== What this task involves ==
For this exercise, write out only the lines of the entries below from the one with "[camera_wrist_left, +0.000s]" up to and including the one with "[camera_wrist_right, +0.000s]", exactly as they are. Pictures stay out.

(Records contained in a dataset)
....................
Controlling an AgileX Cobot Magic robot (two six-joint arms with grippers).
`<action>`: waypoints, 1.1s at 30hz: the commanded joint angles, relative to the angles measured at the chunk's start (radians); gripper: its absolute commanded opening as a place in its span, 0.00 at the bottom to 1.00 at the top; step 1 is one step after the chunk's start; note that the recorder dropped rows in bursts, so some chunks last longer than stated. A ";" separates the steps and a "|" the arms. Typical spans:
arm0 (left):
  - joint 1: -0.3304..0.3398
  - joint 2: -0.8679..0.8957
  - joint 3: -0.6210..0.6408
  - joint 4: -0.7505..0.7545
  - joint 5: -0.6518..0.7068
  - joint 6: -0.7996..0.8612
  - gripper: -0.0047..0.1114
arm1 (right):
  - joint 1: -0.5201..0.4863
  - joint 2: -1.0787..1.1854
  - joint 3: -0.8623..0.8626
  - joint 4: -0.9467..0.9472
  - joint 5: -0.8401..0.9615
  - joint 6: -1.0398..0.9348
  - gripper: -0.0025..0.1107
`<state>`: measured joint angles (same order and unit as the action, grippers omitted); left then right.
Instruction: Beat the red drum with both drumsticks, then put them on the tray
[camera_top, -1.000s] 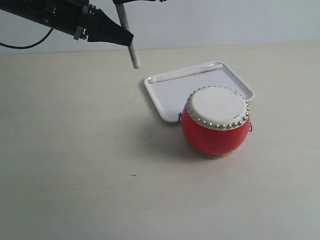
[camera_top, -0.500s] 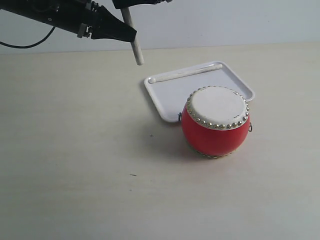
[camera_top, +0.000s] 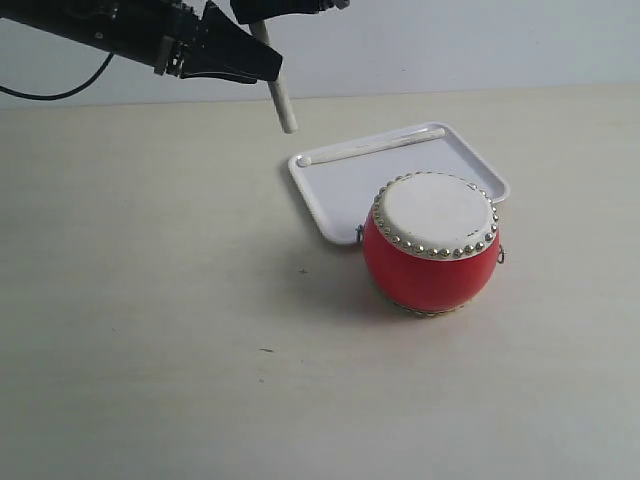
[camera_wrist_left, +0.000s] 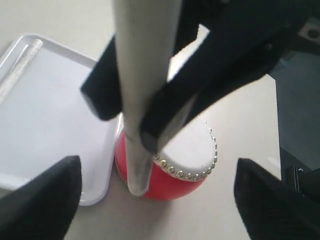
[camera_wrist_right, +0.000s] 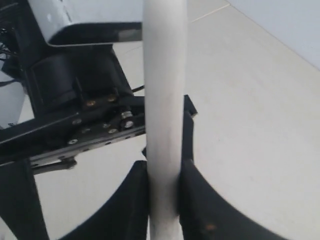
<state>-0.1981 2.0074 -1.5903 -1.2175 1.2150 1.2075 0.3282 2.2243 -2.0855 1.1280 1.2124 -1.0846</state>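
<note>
**One stick on the tray, one changing custody**

Two changes are noted. First, the left gripper (camera_top: 255, 66), high over the tabletop (camera_top: 150, 300) and well left of the red drum (camera_top: 430, 260), has let go. Its jaws now stand wide apart, and in the left wrist view the held drumstick (camera_top: 281, 100) passes between them untouched. Second, that stick has drifted slightly nearer the drum over the last second. Custody now rests with the right gripper (camera_wrist_right: 164, 195), whose jaws are clamped on the shaft, both pressed against the wood in the right wrist view.

Judgement: the beating looks finished, and the hand-over leaves only this stick to be set down.

Pose: the left arm reaches in almost level from the left of the drum, jaws pointing toward it. The right arm is mostly out of the exterior view; it has crossed the middle and grips the stick from above. The stick hangs tilted, its lower tip leaning toward the drum and clear of everything beneath.

Nearer the drum, the tray (camera_top: 335, 195) lies just behind it. Whether the two touch cannot be told, because the drum's body hides the near edge. The other drumstick (camera_top: 372, 146) lies along the tray's far rim. The drum stands upright on the tabletop.
</note>
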 joint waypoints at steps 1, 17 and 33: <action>0.040 -0.009 -0.001 0.033 0.006 -0.053 0.65 | -0.005 -0.016 -0.038 -0.130 -0.093 0.032 0.02; 0.152 -0.031 0.195 0.123 -0.242 -0.056 0.04 | -0.005 0.022 -0.119 -1.070 -0.257 0.166 0.02; 0.067 -0.143 0.339 0.166 -0.784 -0.057 0.04 | 0.009 0.218 -0.119 -1.078 -0.161 -0.154 0.02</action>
<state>-0.0915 1.8768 -1.2596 -1.0459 0.4660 1.1469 0.3348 2.4277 -2.1979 0.0145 1.0294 -1.1952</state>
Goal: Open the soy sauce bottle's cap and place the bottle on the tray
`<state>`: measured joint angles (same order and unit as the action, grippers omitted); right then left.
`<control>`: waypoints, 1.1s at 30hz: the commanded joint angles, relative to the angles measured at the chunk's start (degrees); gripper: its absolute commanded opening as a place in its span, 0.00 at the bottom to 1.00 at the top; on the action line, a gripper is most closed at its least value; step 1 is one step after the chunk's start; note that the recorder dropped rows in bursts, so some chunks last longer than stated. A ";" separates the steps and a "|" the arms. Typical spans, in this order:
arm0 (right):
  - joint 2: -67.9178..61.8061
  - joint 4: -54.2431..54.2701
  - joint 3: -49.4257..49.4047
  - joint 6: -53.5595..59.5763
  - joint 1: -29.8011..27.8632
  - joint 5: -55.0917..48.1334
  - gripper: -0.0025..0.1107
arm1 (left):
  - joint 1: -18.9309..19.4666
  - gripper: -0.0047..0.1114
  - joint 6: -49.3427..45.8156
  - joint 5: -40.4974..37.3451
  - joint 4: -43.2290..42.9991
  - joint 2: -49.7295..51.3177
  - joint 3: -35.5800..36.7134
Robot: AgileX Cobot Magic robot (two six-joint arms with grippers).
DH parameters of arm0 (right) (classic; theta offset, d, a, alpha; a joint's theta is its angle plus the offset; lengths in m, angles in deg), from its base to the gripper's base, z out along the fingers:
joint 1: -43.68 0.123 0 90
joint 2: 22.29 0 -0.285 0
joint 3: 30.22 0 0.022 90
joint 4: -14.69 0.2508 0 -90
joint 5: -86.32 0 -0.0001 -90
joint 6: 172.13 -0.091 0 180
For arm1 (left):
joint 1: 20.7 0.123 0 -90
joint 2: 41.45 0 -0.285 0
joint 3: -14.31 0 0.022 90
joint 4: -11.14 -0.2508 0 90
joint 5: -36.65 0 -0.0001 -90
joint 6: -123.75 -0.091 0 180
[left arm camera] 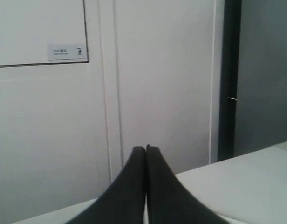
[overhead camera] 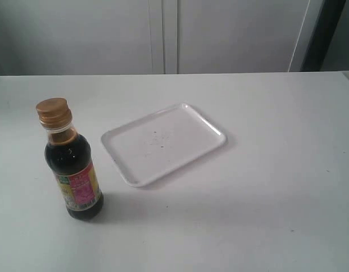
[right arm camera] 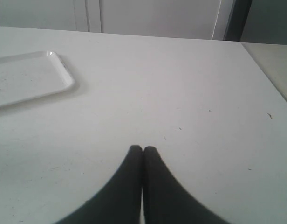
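The soy sauce bottle (overhead camera: 73, 170) stands upright on the white table at the left, dark liquid inside and a pink and yellow label low on its body. Its golden-orange cap (overhead camera: 53, 111) sits closed on the narrow neck. To its right lies the white tray (overhead camera: 211, 131), bare but for a few dark specks; a corner of the tray (right arm camera: 59, 77) also shows in the right wrist view. My left gripper (left arm camera: 146, 148) is shut on nothing and faces the wall. My right gripper (right arm camera: 142, 149) is shut too, empty, over bare table. Neither arm appears in the exterior view.
White cabinet panels (overhead camera: 163, 34) run behind the table. A dark vertical strip (overhead camera: 324, 31) stands at the back right. The table's right edge (right arm camera: 269, 74) shows in the right wrist view, well away from the tray.
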<state>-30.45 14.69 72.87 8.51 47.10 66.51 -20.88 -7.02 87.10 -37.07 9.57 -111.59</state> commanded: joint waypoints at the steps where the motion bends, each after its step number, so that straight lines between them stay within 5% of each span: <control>1: 0.37 0.00 -0.31 -0.27 -0.23 0.17 0.02 | 0.02 0.13 2.67 5.66 -5.25 3.21 -1.57; 11: 0.37 0.00 -0.31 -0.27 -0.23 0.17 0.02 | 0.02 0.64 3.78 17.50 -6.64 9.06 -2.18; 18: 0.37 0.00 -0.31 -0.27 -0.23 0.17 0.02 | 0.02 0.95 3.66 17.29 -8.29 11.24 -2.28; 25: 0.37 0.00 -0.31 -0.27 -0.23 0.17 0.02 | -0.09 0.95 3.32 17.73 -11.38 13.28 -2.28; 33: 0.37 0.00 -0.31 -0.27 -0.23 0.17 0.02 | -5.76 0.95 2.00 14.93 -8.79 16.88 -2.28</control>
<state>-30.45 14.69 72.87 8.51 47.10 66.51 -24.86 -4.17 103.27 -47.05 25.56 -113.63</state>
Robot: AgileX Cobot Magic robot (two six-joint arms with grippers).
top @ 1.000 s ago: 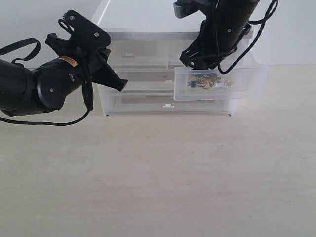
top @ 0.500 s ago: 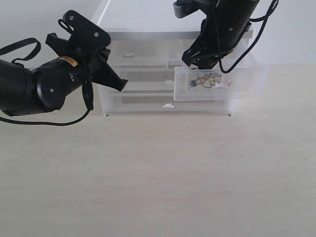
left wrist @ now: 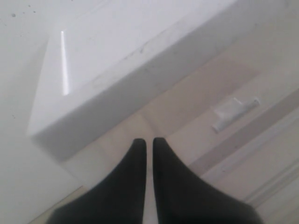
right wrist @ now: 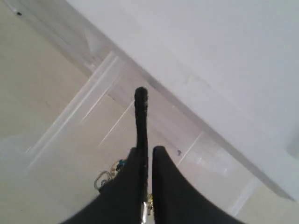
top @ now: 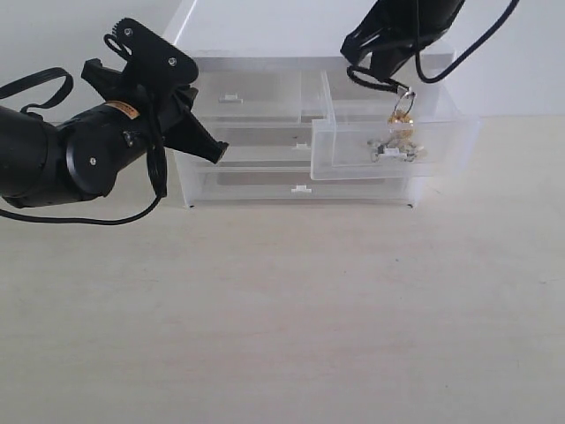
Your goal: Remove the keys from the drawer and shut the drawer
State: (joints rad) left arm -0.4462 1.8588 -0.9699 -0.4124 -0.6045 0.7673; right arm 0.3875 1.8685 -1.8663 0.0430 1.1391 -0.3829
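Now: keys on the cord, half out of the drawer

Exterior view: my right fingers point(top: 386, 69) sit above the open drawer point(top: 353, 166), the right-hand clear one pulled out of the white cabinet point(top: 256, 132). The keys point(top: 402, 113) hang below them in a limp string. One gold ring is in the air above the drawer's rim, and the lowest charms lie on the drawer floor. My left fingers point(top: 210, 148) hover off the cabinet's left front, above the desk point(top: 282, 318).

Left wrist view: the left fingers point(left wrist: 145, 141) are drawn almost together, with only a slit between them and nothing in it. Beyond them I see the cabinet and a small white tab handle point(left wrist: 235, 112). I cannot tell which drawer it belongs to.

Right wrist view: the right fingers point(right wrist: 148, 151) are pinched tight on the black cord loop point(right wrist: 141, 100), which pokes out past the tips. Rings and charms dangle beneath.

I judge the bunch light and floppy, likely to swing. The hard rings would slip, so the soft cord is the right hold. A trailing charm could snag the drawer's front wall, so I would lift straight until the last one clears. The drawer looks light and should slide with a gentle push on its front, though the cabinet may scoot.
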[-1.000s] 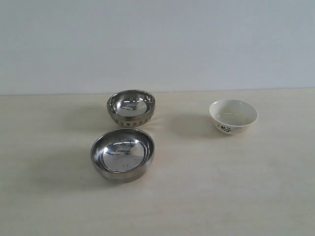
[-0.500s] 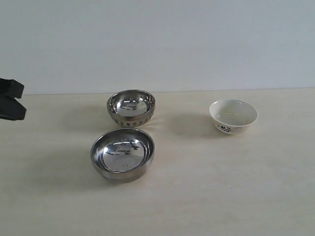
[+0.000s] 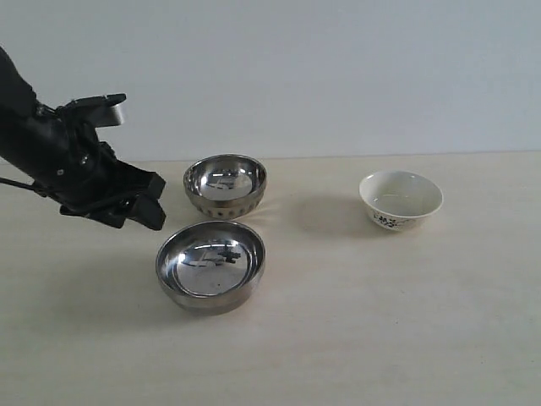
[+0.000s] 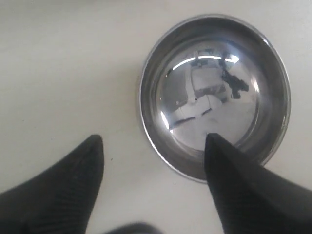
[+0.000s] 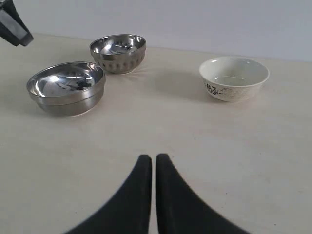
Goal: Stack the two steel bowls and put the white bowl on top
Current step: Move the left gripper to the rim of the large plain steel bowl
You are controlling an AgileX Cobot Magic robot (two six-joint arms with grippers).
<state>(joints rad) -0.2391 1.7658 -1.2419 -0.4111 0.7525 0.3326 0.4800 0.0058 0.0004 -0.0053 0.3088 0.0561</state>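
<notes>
The plain steel bowl [image 3: 210,265] stands near the front, and the dimpled steel bowl [image 3: 225,184] is just behind it, almost touching. The white bowl [image 3: 401,199], with a dark floral print, sits apart to the right. My left gripper [image 3: 159,203] hovers open just left of the two steel bowls and holds nothing. In the left wrist view its fingers [image 4: 92,161] stand wide apart, and one of them overlaps the rim of the plain steel bowl [image 4: 214,92]. My right gripper [image 5: 153,158] is shut and empty, low over the table, well short of all three bowls.
The pale wooden table [image 3: 380,321] ends at a plain light wall [image 3: 338,76] behind the bowls. The left arm [image 3: 51,144] reaches in from the left edge. Bare tabletop lies between the steel bowls and the white bowl.
The left arm has come in from the left edge to beside the steel bowls, and its jaws have opened. The bowls and the right gripper have not moved.
</notes>
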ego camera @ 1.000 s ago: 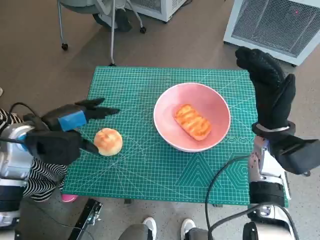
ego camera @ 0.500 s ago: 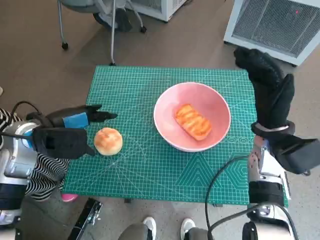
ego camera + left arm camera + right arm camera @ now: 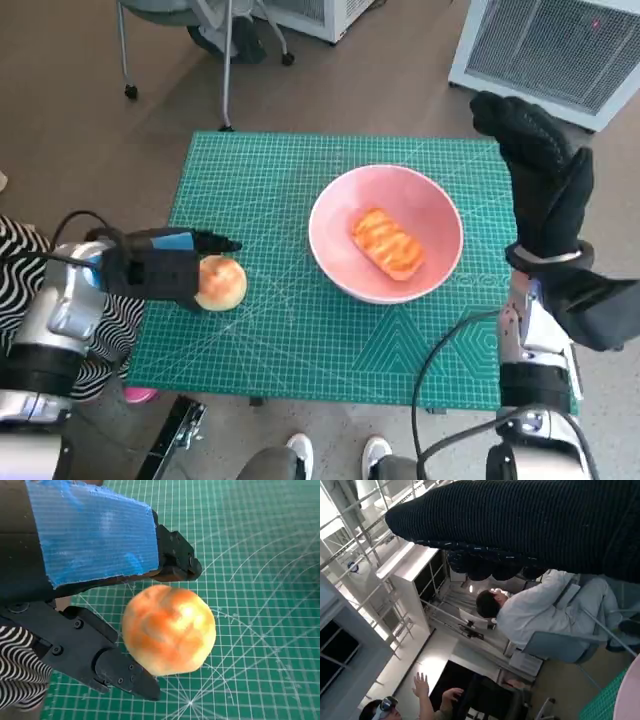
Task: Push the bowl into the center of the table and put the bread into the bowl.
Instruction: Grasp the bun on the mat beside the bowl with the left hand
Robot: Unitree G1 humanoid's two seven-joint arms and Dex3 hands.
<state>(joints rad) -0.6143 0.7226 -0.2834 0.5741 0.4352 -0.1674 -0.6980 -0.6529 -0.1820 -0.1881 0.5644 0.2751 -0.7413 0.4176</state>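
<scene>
A pink bowl (image 3: 330, 200) stands on the green cutting mat (image 3: 300, 340), right of its middle, with a grilled oblong bread (image 3: 386, 243) inside. A round bun (image 3: 222, 283) (image 3: 169, 628) lies on the mat near its left edge. My left hand (image 3: 160, 268) (image 3: 90, 545) is at the bun. Its straight fingers (image 3: 175, 565) reach over one side and the thumb (image 3: 120, 672) lies against the other, with the bun resting on the mat. My right hand (image 3: 540, 175) (image 3: 520, 525) is raised past the mat's right edge, beside the bowl, holding nothing.
A white grilled appliance (image 3: 560, 50) stands on the floor at the back right and chair legs (image 3: 225, 60) at the back. Striped clothing (image 3: 20, 250) shows at the left and shoes (image 3: 300, 455) at the front. A seated person (image 3: 530, 610) appears in the right wrist view.
My left hand has slid right along the mat, so the bun now sits between its fingers and thumb. The bowl, the bread in it and my right hand have stayed put.
</scene>
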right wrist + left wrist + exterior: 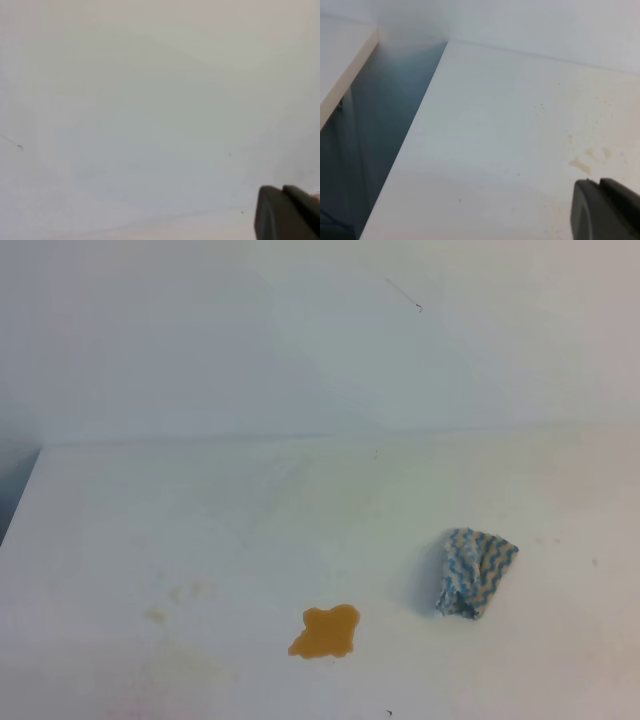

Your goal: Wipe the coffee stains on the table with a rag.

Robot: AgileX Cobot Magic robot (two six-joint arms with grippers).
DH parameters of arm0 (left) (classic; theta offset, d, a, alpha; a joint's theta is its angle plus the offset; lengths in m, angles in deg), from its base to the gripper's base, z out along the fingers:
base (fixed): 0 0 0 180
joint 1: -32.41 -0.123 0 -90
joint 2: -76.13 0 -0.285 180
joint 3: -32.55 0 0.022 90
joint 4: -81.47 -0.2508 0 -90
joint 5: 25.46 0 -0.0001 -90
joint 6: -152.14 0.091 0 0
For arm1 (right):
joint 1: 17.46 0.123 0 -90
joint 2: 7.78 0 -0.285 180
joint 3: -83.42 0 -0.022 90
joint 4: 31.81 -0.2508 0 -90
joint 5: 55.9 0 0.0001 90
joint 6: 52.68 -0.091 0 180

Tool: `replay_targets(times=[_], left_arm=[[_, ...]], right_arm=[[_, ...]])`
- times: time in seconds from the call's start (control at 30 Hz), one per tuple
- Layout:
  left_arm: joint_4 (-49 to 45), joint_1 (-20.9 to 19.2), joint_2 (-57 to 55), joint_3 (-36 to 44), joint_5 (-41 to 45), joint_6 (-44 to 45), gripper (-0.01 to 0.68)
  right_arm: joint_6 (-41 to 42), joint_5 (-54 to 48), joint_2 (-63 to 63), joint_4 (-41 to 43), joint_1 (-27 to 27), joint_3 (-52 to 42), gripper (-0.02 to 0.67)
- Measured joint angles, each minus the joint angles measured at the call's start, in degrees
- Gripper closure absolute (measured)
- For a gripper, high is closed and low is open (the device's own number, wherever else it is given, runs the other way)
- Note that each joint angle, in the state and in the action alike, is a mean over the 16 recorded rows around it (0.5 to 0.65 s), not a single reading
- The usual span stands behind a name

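The right gripper (290, 212) shows only as a dark corner at the bottom right of its wrist view, jaws closed together with nothing between them; it looks out at blank white wall, so neither the rag nor the spill is in its sight. The left gripper (607, 210) is likewise just a dark sliver at the lower right of its own view, and I cannot tell whether it is open or closed; nothing appears to be held.

Neither arm appears in the high view, so both hang well apart from the work. The rag (476, 573), a crumpled blue-and-white zigzag cloth, lies on the right gripper's side of the table (200, 530). The coffee stains (325, 631) sit beside it toward the middle, a separate orange-brown blotch with bare white between the two.

The likely trouble: closed jaws coming down on the rag would shove it instead of taking it, so they need to open first. A loose pinch on the bunched cloth may lift one fold only, and dragging it could smear the puddle wider.

The table edge runs just left of the left gripper, dropping into a dark gap. Around rag and stain the surface lies open on every side, the wall standing well behind them.
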Motion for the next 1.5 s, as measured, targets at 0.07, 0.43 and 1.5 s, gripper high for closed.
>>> replay_targets(times=[0.07, 0.43, 1.5], left_arm=[[0.00, 0.00, 0.00, 0.00, 0.00, 0.00, 0.672], [0.00, 0.00, 0.00, 0.00, 0.00, 0.00, 0.672], [0.00, 0.00, 0.00, 0.00, 0.00, 0.00, 0.672]], right_arm=[[0.34, 0.25, 0.06, 0.16, 0.00, 0.78, 0.653], [2.18, -2.89, 6.04, 1.18, 0.00, 7.55, 0.653], [12.02, -34.80, 62.26, -12.80, 10.90, 40.42, 0.653]])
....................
== Result for this task ==
[camera_wrist_left, +0.000s] 
[camera_wrist_right, +0.000s] 

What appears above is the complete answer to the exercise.